# Try it
Copy out exactly the stretch of the listing below that begins at the line containing "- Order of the" and ends at the line containing "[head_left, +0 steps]", and copy nothing outside it.

--- START ---

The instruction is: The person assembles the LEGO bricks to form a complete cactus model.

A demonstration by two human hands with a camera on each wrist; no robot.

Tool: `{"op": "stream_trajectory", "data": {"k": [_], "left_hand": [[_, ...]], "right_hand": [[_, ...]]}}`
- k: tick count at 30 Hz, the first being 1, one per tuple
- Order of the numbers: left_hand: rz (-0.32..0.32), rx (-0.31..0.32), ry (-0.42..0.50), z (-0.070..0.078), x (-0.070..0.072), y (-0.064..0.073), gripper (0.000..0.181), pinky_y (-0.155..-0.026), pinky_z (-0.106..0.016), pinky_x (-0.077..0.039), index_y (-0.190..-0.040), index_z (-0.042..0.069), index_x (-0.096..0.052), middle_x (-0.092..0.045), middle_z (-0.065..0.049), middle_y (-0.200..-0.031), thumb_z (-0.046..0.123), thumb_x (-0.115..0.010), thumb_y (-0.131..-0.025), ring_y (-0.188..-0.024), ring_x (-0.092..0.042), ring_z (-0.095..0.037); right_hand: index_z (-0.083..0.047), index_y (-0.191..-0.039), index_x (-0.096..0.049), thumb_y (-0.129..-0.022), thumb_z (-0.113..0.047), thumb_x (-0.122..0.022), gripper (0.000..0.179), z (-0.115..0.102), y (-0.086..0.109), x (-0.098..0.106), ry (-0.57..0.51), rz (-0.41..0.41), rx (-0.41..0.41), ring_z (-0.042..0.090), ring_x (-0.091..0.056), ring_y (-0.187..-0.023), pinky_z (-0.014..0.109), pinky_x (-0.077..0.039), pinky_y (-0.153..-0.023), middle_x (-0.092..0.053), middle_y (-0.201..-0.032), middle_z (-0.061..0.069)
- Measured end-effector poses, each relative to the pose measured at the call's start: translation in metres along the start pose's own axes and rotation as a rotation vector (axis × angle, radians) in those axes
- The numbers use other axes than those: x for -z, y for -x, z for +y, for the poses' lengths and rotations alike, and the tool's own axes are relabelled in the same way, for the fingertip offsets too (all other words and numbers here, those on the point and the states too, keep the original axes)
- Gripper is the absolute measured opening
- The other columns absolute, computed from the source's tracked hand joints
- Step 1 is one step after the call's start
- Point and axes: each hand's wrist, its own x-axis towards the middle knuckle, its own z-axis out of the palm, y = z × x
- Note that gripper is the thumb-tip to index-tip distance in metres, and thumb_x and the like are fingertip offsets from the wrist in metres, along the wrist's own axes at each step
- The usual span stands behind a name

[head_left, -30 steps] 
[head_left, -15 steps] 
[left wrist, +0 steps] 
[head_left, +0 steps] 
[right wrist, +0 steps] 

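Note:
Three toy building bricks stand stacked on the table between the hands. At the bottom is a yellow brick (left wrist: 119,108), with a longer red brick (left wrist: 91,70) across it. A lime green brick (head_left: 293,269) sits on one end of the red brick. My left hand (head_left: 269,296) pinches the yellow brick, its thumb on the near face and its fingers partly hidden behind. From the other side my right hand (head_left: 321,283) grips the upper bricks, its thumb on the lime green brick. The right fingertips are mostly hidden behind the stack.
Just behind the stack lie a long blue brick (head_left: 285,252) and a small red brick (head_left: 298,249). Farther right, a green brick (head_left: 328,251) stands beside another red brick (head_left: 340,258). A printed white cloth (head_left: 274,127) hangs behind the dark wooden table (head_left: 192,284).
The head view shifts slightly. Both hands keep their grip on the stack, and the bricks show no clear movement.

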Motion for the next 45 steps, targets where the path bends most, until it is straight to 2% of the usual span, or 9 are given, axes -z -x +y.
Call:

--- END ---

# Answer section
- Order of the numbers: left_hand: rz (-0.32..0.32), rx (-0.31..0.32), ry (-0.42..0.50), z (-0.070..0.078), x (-0.070..0.072), y (-0.064..0.073), gripper (0.000..0.181), pinky_y (-0.155..-0.026), pinky_z (-0.106..0.016), pinky_x (-0.077..0.039), index_y (-0.190..-0.040), index_z (-0.042..0.069), index_x (-0.096..0.052), middle_x (-0.092..0.045), middle_z (-0.065..0.049), middle_y (-0.200..-0.031), thumb_z (-0.046..0.123), thumb_x (-0.115..0.010), thumb_y (-0.131..-0.025), ring_y (-0.188..-0.024), ring_x (-0.092..0.042), ring_z (-0.095..0.037); right_hand: index_z (-0.083..0.047), index_y (-0.191..-0.039), index_x (-0.096..0.049), thumb_y (-0.129..-0.022), thumb_z (-0.113..0.047), thumb_x (-0.122..0.022), gripper (0.000..0.179), z (-0.115..0.102), y (-0.086..0.109), x (-0.098..0.106), ry (-0.57..0.51), rz (-0.41..0.41), rx (-0.41..0.41), ring_z (-0.042..0.090), ring_x (-0.091..0.056), ring_y (-0.187..-0.023), pinky_z (-0.014..0.109), pinky_x (-0.077..0.039), pinky_y (-0.153..-0.023), middle_x (-0.092..0.053), middle_y (-0.201..-0.032), middle_z (-0.061..0.069)
- Measured end-effector poses, each relative to the pose measured at the call's start: translation in metres along the start pose's own axes and rotation as a rotation vector (axis × angle, radians) in those axes
- The numbers use other axes than those: x for -z, y for -x, z for +y, for the poses' lengths and rotations alike, and the tool's own axes are relabelled in the same way, for the fingertip offsets too (all other words and numbers here, those on the point and the states too, keep the original axes)
- Gripper is the absolute measured opening
- The other columns absolute, computed from the source's tracked hand joints
- Step 1 is one step after the call's start
- Point and axes: each hand's wrist, its own x-axis towards the middle knuckle, its own z-axis out of the palm, y = z × x
- Note that gripper is the thumb-tip to index-tip distance in metres, and thumb_x and the like are fingertip offsets from the wrist in metres, along the wrist's own axes at each step
- The usual span stands behind a name

[head_left, -30 steps] 
[head_left, -15 steps] 
[left wrist, +0 steps] 
[head_left, +0 steps] 

There's nothing more to this exercise.